**What you should do**
Copy down the listing below exactly. Do not include pictures.
#####
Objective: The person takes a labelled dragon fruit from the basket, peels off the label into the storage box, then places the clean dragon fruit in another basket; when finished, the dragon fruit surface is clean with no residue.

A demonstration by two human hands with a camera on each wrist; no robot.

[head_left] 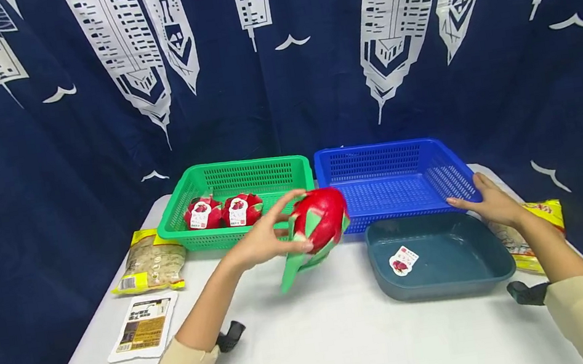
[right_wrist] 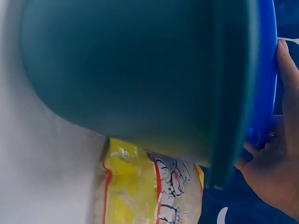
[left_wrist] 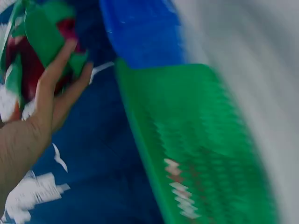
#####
**Exercise answer**
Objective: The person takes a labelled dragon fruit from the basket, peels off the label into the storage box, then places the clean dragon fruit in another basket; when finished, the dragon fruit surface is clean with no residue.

A demonstration by two human hands with a camera on each wrist; no robot.

[head_left] 
[right_wrist] 
[left_wrist] 

No more output will be given for this exercise.